A população do município está dividida quanto às vantagens e desvantagens da implantação da usina. São muitos os que a querem, incluindo a prefeita de São Jerônimo, pois acreditam que a hidrelétrica e a represa irão trazer desenvolvimento para aquela região, não só pela mão-de-obra que irá empregar, no processo de construção, mas pela valorização dos imóveis e pelo incremento do turismo às margens da barragem.
Mas as entidades de defesa ambiental são contra, pelos prejuízos que o alagamento de tão vasta região irá causar. A inundação será de 65 quilômetros quadrados de áreas agricultáveis e pastoris, sítios ecológicos, arqueológicos e turísticos, incluindo saltos dágua.
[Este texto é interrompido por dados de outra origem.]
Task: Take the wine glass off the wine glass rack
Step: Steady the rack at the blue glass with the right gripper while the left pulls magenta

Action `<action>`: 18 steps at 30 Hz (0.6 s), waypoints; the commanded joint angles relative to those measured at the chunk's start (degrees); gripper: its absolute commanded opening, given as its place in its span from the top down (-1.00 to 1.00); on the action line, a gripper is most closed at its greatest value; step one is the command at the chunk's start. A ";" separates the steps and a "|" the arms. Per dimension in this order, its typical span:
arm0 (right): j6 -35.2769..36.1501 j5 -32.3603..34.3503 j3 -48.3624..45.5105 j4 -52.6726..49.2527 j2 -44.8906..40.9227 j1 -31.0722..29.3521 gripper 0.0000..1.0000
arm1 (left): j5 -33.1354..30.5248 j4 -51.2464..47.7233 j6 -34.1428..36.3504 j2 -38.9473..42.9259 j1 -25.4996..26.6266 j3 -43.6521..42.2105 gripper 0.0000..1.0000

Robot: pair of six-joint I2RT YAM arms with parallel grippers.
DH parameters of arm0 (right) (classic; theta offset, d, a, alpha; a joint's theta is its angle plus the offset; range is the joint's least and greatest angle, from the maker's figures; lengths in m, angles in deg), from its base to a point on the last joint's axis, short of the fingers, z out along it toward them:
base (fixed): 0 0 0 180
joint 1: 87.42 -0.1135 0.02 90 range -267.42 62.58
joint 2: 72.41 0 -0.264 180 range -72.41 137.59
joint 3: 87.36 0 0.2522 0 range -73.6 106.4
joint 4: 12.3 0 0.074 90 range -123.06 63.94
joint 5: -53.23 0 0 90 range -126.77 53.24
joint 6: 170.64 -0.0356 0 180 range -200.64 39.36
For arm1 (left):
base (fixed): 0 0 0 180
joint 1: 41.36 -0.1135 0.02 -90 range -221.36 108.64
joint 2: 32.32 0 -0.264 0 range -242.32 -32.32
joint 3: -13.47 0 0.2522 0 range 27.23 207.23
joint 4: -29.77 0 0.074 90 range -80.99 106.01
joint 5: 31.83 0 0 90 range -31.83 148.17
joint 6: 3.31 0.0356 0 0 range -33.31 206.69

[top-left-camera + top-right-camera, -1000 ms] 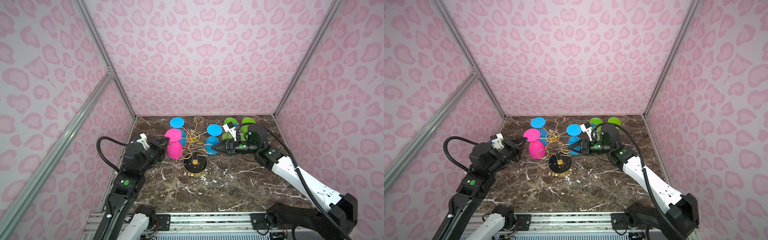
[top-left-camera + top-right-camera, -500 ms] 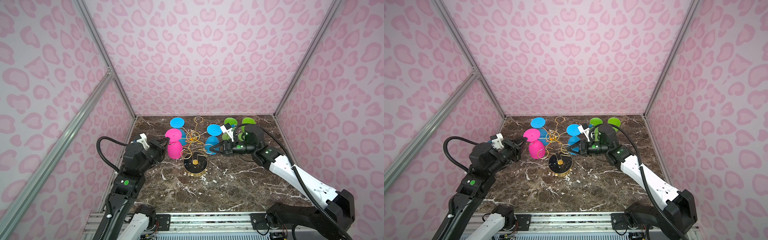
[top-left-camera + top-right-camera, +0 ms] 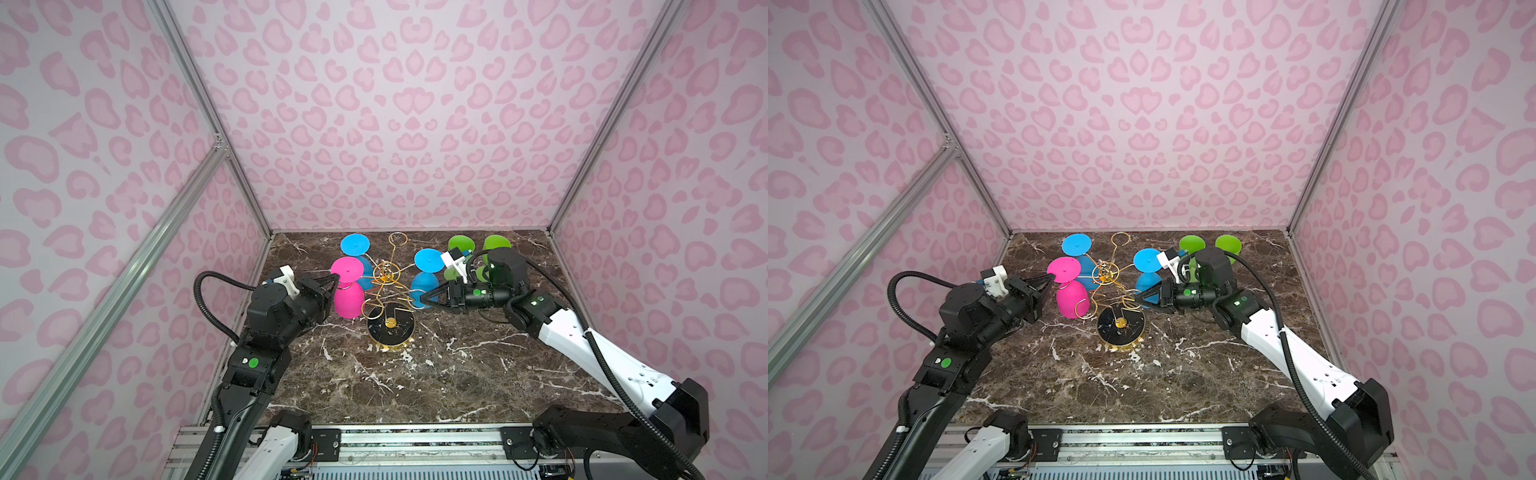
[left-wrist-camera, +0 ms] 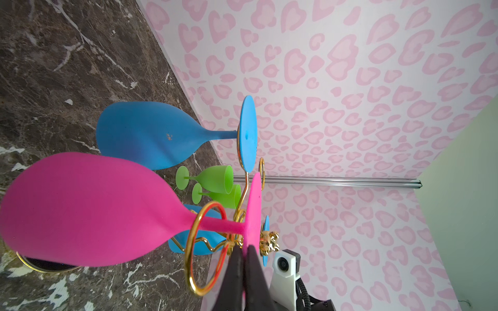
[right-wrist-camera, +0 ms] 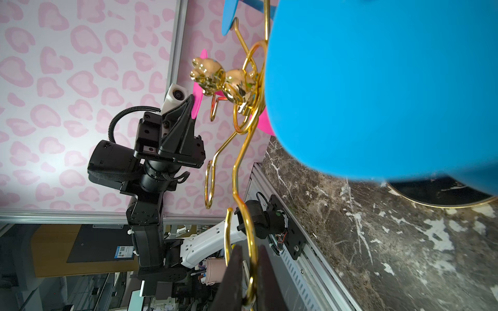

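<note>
The table (image 3: 415,382) is dark brown marble with ragged white veins and a slight sheen. On it I see the wine glass rack (image 3: 384,332). It is thin polished gold wire bent into curling, looped arms around a central post. The post rises from a flat round black base with a gold rim and is topped by a small shiny gold figurine (image 5: 223,80).

The pink wine glass (image 3: 348,301) hangs upside down on the rack's left side, between the rack's post and my left arm. It is opaque and matte, with a long teardrop bowl, a slim stem and a thin flat disc for a foot. In the left wrist view the stem (image 4: 215,226) runs through a gold loop, with the foot above the loop and the bowl's mouth facing the marble.

The left gripper (image 4: 244,250) has its black tapered fingers pressed together on the edge of that pink foot. The right gripper (image 5: 249,269) is pinched on one gold wire loop of the rack, on the side away from the pink glass.

Two blue wine glasses (image 3: 422,284) of the same matte shape also hang inverted. Two green wine glasses (image 3: 459,243) stand upright at the back right.
</note>
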 commanded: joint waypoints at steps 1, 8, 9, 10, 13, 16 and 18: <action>3.35 -0.28 0.46 3.06 0.33 -0.05 0.90 | 1.70 4.09 1.13 -0.83 -0.11 1.34 0.94; 3.53 -0.25 0.78 2.72 0.41 -0.09 0.97 | 6.37 4.72 2.69 -3.97 -0.11 3.65 0.94; 3.53 -0.22 0.79 2.71 0.41 -0.09 0.98 | 7.32 4.77 2.96 -4.56 -0.09 4.01 0.94; 3.62 -0.23 0.80 2.63 0.36 -0.14 0.99 | 8.14 4.77 3.25 -5.21 -0.11 4.37 0.94; 3.70 -0.27 0.96 2.40 0.28 -0.05 1.00 | 9.66 4.77 3.90 -6.32 -0.05 4.95 0.94; 4.03 -0.28 1.11 1.93 0.41 -0.09 1.00 | 10.44 4.63 4.24 -6.86 -0.11 5.18 0.94; 3.99 -0.27 1.11 1.98 0.42 -0.09 1.00 | 10.36 4.58 4.33 -6.88 -0.11 5.18 0.94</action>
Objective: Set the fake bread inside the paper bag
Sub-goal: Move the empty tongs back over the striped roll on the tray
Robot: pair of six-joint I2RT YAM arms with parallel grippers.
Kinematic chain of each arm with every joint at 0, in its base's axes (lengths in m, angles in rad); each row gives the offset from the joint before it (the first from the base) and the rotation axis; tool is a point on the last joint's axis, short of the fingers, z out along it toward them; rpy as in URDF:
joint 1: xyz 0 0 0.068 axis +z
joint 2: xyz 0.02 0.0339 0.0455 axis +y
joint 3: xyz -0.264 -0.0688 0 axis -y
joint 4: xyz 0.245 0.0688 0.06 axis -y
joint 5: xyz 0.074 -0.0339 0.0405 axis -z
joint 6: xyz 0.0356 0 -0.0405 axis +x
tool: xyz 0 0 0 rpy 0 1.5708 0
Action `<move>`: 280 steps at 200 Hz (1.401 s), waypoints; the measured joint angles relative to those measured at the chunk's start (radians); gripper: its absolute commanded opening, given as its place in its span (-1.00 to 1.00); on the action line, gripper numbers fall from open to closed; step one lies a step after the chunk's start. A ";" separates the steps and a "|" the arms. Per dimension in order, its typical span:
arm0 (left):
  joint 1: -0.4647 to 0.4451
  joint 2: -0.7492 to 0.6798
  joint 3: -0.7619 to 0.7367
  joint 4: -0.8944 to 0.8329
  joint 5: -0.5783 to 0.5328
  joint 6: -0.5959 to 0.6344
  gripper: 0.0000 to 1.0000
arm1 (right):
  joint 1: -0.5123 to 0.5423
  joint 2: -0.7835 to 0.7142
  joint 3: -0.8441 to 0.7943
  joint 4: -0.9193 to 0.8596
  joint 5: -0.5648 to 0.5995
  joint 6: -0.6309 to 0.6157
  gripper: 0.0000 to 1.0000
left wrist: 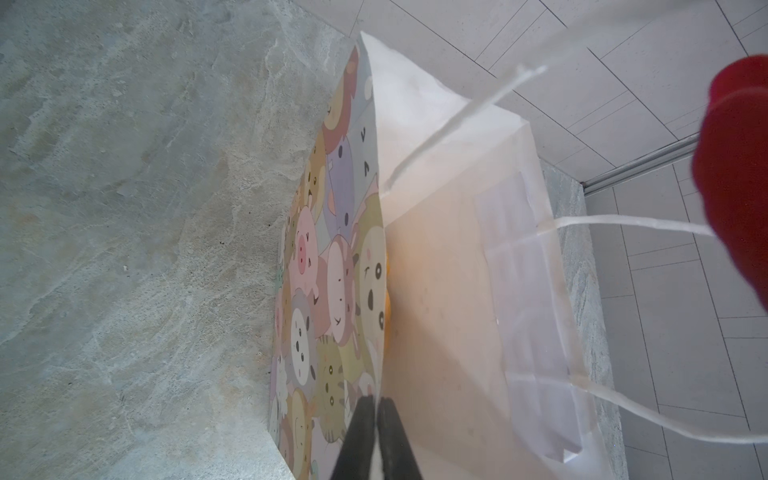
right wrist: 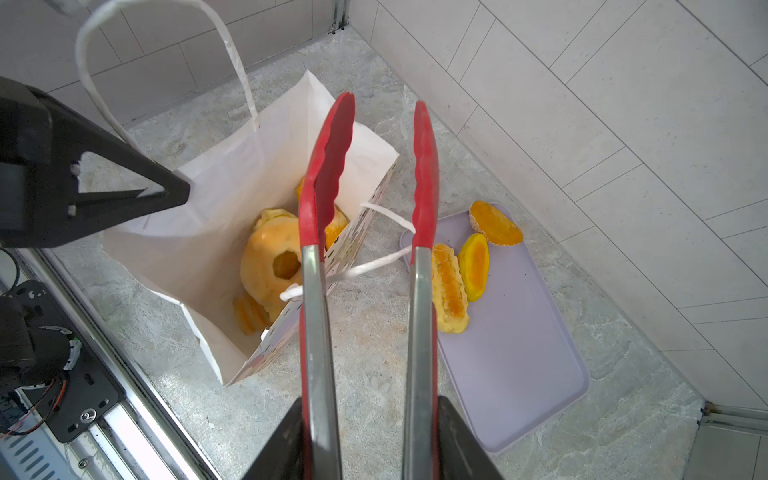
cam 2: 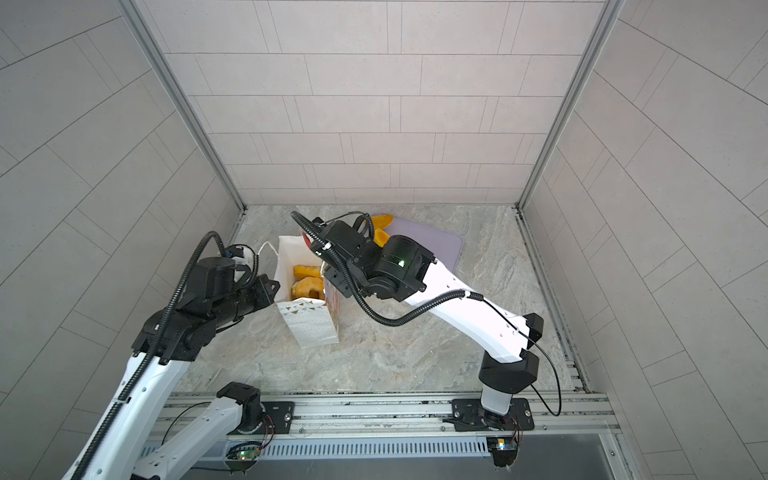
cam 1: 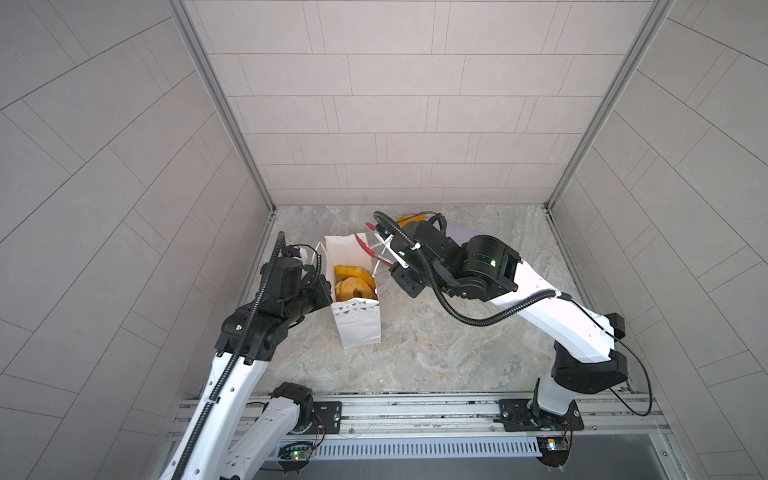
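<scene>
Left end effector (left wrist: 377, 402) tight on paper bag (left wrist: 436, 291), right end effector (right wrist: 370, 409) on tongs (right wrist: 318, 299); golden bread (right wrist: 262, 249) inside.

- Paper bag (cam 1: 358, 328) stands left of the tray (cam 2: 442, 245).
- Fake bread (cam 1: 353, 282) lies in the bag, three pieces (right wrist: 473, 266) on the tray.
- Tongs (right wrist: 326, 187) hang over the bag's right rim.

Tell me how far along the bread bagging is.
Done: several pieces of fake bread, a ring among them, lie in the paper bag. In hand: the left gripper pinches the bag's wall, and the right gripper holds the tongs, open and empty, over the bag's edge. Left: three pieces on the lilac tray.
</scene>
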 measured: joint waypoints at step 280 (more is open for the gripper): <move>0.000 -0.027 -0.009 -0.013 0.000 0.000 -0.85 | -0.696 -0.244 -0.966 0.503 -0.580 0.170 -0.09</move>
É imprevisível por onde correrão as águas represadas, eis que a região é de planuras e serras, mas há o temor, manifestado por ambientalistas, de que um dos pontos atingidos será o salto do Apucaraninha, em Tamarana, e os de Sapopema. É certo que a represa terá, em certos pontos, até 560 metros de largura e banhará terras dos municípios de São Jerônimo, Tamarana (aí incluídas as comunidades indígenas de Apucaraninha e Mococa), Ortigueira, Sapopema, Curiúva e Londrina.
O Paraná é superavitário em produção de energia elétrica em face de suas necessidades atuais, por isso a construção de usinas se afigura apenas como estratégia de valorização da Copel, agora prestes a entrar em leilão de privatização. Sob esse aspecto os interesses em jogo são grandes, pouco importando as consequências desastrosas que tais empreendimentos possam causar. O sacrifício de Sete Quedas foi a amostra flagrante dessa insensatez. - Não atentam os estrategistas da empresa e do próprio governo despontando no topo dessa corte o governador Jaime Lerner que, apenas no caso da usina agora projetada, grande área de terra deixará de produzir e para sempre pois a região é agrícola e de pastoreio, mesmo nas baixadas e elevados. Com o agravante de que a barragem sufocará belezas naturais e afastará seus moradores, na maioria pequenos agricultores e sem grande orientação, que acabarão diluindo o ganho das indenizações e acabando nas periferias urbanas, assim engrossando o contingente dos sem-terra, sem-teto e sem-perspectivas. E sabe-se, pelos exemplos vividos, que o governo que desaloja não dá proteção depois.
O que está se fazendo é buscar, pela insensatez, a supervalorização de uma empresa estatal que será posta à venda, mas criando a perspectiva de gigantes problemas paralelos, que os governos futuros e por extensão a sociedade terão que absorver e resolver.
O Paraná é um Estado de produção agropecuária e não de quilowatts. Mas o governador Lerner e o estrategistas da Copel parecem ignorar isto.